CDQ does not: it reads EAX and writes EDX. Register renaming makes it possible for RDX to be written more than once in the same clock cycle. e.g. Zen can run 4 cdq instructions per clock. Your Coffee Lake can run 2 CDQ per clock (0.5c throughput), bottlenecked on the back-end ports it can run on (p0 and p6).

Agner Fog's numbers were based on testing a huge block of repeated instruction, apparently bottlenecking on legacy-decode throughput of 1/clock. (Again, see Can the simple decoders in recent Intel microarchitectures handle all 1-µop instructions? ). numbers are closer to accurate for small repeat counts for Coffee Lake, showing it as 0.6 c throughput. (But if you look at the detailed breakdown, with an unroll count of 500 confirms that Coffee Lake still has that front-end bottleneck).
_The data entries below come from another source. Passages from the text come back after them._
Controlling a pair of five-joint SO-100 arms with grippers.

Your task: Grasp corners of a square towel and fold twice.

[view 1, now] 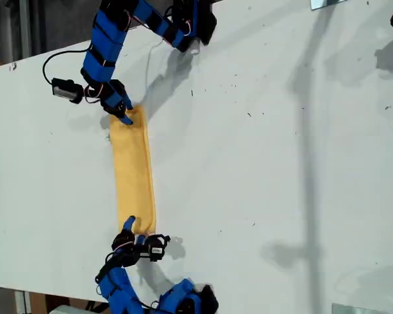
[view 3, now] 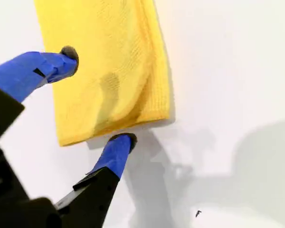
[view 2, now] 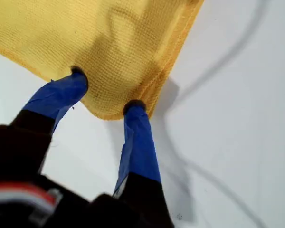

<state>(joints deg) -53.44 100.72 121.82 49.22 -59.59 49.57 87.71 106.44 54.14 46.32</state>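
Yellow towel (view 1: 133, 171) lies folded narrow on the white table (view 1: 268, 163), spread jaws of both grippers at its ends.

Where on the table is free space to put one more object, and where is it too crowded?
The wide bare stretch of the table on the exterior view's right of the towel is free. A narrower strip lies on the exterior view's left of the towel. It is crowded at the towel's two short ends, where my first gripper and my second gripper stand open around its edges.
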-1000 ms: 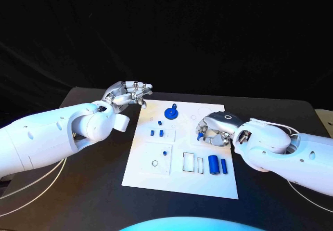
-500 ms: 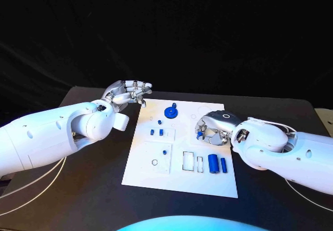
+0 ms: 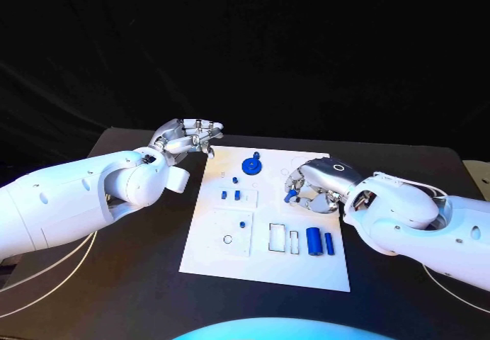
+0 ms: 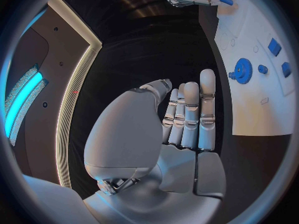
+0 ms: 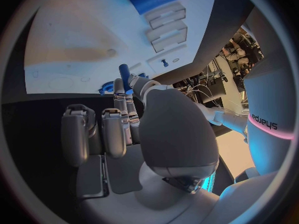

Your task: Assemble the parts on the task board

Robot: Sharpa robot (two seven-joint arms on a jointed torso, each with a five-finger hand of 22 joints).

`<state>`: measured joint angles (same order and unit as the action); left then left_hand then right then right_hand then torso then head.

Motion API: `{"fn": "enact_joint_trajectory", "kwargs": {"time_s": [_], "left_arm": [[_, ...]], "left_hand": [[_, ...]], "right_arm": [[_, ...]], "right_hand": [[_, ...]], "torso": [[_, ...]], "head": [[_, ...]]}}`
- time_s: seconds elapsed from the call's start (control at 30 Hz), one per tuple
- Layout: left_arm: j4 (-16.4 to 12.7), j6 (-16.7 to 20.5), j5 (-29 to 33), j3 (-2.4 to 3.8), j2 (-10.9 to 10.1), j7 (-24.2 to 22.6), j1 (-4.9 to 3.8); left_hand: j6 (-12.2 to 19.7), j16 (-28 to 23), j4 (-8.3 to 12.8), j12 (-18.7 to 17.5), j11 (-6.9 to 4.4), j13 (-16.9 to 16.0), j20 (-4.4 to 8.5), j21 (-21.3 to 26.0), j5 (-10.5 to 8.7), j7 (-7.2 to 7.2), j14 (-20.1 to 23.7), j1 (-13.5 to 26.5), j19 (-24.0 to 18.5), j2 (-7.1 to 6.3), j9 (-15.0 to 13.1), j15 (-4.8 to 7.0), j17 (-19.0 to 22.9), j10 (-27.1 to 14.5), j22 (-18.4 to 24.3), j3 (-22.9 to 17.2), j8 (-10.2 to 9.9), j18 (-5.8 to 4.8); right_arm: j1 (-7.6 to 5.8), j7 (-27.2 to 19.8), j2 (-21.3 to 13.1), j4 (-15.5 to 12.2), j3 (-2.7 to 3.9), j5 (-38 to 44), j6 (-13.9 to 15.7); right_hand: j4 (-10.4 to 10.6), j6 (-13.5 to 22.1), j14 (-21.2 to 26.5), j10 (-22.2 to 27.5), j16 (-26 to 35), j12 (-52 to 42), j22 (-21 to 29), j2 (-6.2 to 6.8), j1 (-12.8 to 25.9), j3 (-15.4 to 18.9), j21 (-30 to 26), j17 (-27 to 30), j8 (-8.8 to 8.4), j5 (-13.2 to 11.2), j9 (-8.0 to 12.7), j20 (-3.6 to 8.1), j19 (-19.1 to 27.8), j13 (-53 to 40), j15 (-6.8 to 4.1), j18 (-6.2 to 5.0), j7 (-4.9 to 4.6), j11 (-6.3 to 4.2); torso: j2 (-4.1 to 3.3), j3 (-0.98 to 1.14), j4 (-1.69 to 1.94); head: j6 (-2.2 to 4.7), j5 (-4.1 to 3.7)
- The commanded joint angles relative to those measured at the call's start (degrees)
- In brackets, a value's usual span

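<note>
Since a second ago my right hand (image 3: 311,188) has lifted and turned over the right half of the white task board (image 3: 219,258), and the small blue cylindrical peg (image 3: 291,195) between its fingertips now shows clear of the palm; my left hand has not shifted.

My left hand (image 3: 189,138) hangs just off the board's far left corner, fingers curled in against the thumb and gripping nothing. On the board, a blue toothed gear (image 3: 251,166) sits near the far edge. Two small blue blocks (image 3: 231,194) stand left of centre, with a tiny blue stud (image 3: 242,224) nearer me. Toward the near right, two long blue cylinders (image 3: 319,242) lie loose beside an open rectangular slot (image 3: 277,238).

I judge the work early: several pieces lie unseated and the recesses look empty.

My right hand pinches the peg (image 5: 124,74) at its fingertips, above the board, not yet touching it, the other fingers loosely bent.
</note>
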<state>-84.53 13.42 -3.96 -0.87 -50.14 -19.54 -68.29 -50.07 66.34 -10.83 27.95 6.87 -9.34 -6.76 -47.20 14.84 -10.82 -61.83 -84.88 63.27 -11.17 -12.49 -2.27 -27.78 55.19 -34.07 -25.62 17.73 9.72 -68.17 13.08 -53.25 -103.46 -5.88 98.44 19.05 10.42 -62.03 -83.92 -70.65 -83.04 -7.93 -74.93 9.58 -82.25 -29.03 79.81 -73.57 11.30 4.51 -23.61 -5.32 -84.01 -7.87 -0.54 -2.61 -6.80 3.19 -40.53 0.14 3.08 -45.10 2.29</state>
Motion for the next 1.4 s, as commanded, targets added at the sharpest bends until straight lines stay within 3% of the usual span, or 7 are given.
{"fn": "enact_joint_trajectory", "kwargs": {"time_s": [0.03,0.2,0.43,0.67,0.87,1.1,1.4], "left_arm": [[0.0,-0.6,0.3,0.02,0.2,-0.2,-0.03],[0.2,-0.6,0.3,0.01,0.3,-0.3,-0.03],[0.4,-0.7,0.3,0.0,0.7,-0.3,-0.02],[0.9,-0.8,0.3,0.0,1.5,-0.3,-0.02],[1.0,-0.8,0.3,-0.02,1.8,-0.2,-0.02],[0.9,-0.8,0.3,-0.03,1.8,-0.1,-0.03],[0.9,-0.9,0.3,-0.03,1.7,0.0,-0.03]], "left_hand": [[0.3,-0.4,0.1,0.4,-0.19,-0.1,-0.23,0.4,0.06,0.04,0.4,0.4,-0.3,0.0,-0.1,0.1,0.1,-0.4,0.1,-0.4,0.3,0.88],[0.3,-0.4,0.1,0.4,-0.19,-0.1,-0.23,0.4,0.06,0.04,0.4,0.4,-0.3,0.0,-0.1,0.1,0.1,-0.4,0.1,-0.4,0.3,0.88],[0.3,-0.4,0.1,0.4,-0.19,-0.1,-0.23,0.4,0.06,0.04,0.4,0.4,-0.3,0.0,-0.1,0.1,0.1,-0.4,0.1,-0.4,0.3,0.88],[0.3,-0.4,0.1,0.4,-0.19,-0.1,-0.23,0.4,0.06,0.04,0.4,0.4,-0.3,0.0,-0.1,0.1,0.1,-0.4,0.1,-0.4,0.3,0.88],[0.3,-0.3,0.1,0.5,-0.2,-0.1,-0.22,0.4,0.06,0.05,0.4,0.5,-0.3,0.02,-0.1,0.1,0.1,-0.5,0.1,-0.5,0.3,0.88],[0.3,-0.3,0.1,0.5,-0.2,-0.1,-0.22,0.4,0.06,0.05,0.4,0.5,-0.3,0.02,-0.1,0.1,0.1,-0.5,0.1,-0.5,0.3,0.88],[0.3,-0.3,0.2,0.5,-0.19,-0.1,-0.22,0.4,0.05,0.04,0.4,0.5,-0.3,0.01,-0.1,0.1,0.1,-0.5,0.2,-0.6,0.4,0.88]], "right_arm": [[-0.49,-0.1,-0.3,-1.8,0.13,-0.7,3.3],[-0.7,-0.6,1.1,-3.9,0.2,-1.9,3.9],[1.5,-1.8,6.4,-4.2,0.0,-1.9,3.9],[4.09,-3.1,12.1,-1.8,-0.45,-1.2,3.5],[6.2,-3.9,15.6,1.3,-0.83,-0.3,2.9],[7.26,-4.0,17.9,3.8,-1.17,-0.1,1.5],[7.59,-2.9,18.3,4.8,-1.28,2.9,0.2]], "right_hand": [[-0.1,-0.4,-2.9,-0.4,-0.3,0.3,-11.5,-0.6,-0.2,-0.5,0.3,0.0,0.24,0.2,-0.4,0.34,-2.5,0.1,-0.44,0.54,-0.01,0.13],[-0.3,-0.4,-2.9,-0.5,-0.4,0.3,-11.5,-0.52,-0.1,-0.6,0.3,0.0,0.3,0.3,-0.5,0.37,-2.5,0.1,-0.46,0.56,-0.04,0.13],[-0.6,-0.4,-2.9,-0.5,-0.3,0.4,-11.5,-0.48,-0.2,-0.9,0.1,0.1,0.37,0.5,-0.6,0.4,-2.4,0.1,-0.47,0.51,-0.11,0.14],[-0.8,-0.3,-2.9,-0.6,-0.3,0.5,-11.4,-0.47,-0.2,-1.1,0.0,0.1,0.4,0.6,-0.7,0.41,-2.4,0.1,-0.46,0.49,-0.15,0.16],[-1.1,-0.2,-2.9,-0.6,-0.3,0.7,-11.4,-0.45,-0.1,-1.4,-0.2,0.1,0.45,0.8,-0.8,0.41,-2.3,0.1,-0.44,0.46,-0.25,0.21],[-1.2,-0.1,-2.9,-0.6,-0.3,0.7,-11.4,-0.44,-0.1,-1.4,-0.3,0.1,0.45,0.8,-0.9,0.41,-2.3,0.1,-0.43,0.44,-0.28,0.23],[-1.3,-0.1,-2.9,-0.6,-0.3,0.8,-11.4,-0.46,-0.1,-1.5,-0.2,0.1,0.47,0.9,-0.9,0.4,-2.3,0.1,-0.41,0.45,-0.3,0.25]], "torso": [[-0.03,0.01,-0.07],[-0.03,0.0,-0.16],[0.06,-0.05,-0.08],[0.14,-0.11,0.16],[-0.03,-0.13,0.09],[-0.06,-0.07,0.07],[-0.09,-0.03,0.06]], "head": [[0.03,0.13],[0.0,0.56],[-0.2,1.24],[0.05,1.81],[-0.19,2.23],[-0.37,2.53],[-0.62,2.59]]}}
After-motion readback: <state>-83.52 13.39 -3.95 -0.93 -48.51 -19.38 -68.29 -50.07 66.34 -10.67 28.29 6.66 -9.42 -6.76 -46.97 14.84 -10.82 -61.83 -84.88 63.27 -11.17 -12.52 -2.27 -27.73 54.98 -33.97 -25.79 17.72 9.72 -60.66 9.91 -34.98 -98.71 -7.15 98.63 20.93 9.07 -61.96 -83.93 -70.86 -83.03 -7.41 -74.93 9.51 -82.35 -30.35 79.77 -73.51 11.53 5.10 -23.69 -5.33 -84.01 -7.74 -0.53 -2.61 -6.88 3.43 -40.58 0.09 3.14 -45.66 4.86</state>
But increasing the repeat count up past about 20 (if aligned) will lead to the same legacy-decode bottleneck that Agner saw. However, if you don't use lfence, decode could be far ahead of execution so this is not good.

CDQ is a poor choice because of the weird front-end effects, and/or being a back-end throughput bottleneck instead of latency. But OoO exec can still see around it once the front-end gets past the repeated CDQs. 1-byte NOP could create a front-end bottleneck which might be more usable depending on what two things you were trying to separate.

BTW, if you don't fully understand dependency chains and their implications for out-of-order execution, and probably a bunch of other cpu-architecture details about the exact CPU you're using (e.g. store buffers if you want to separate any stores), you're going to have a bad time trying to do anything meaningful.

If you can do what you need with just a data dependency between two things, that might reduce the amount of stuff you need to understand to make anything like what you described as your goal.

Otherwise you probably need to understand basically all of this answer (and Agner Fog's microarchitecture guide) to figure out how your real problem translates into something you can actually make a CPU do. Or realize that it can't, and you'll need something else. (Like maybe a very fast in-order CPU, perhaps ARM, where you can somewhat control timing between independent instructions with delay sequences / loops.)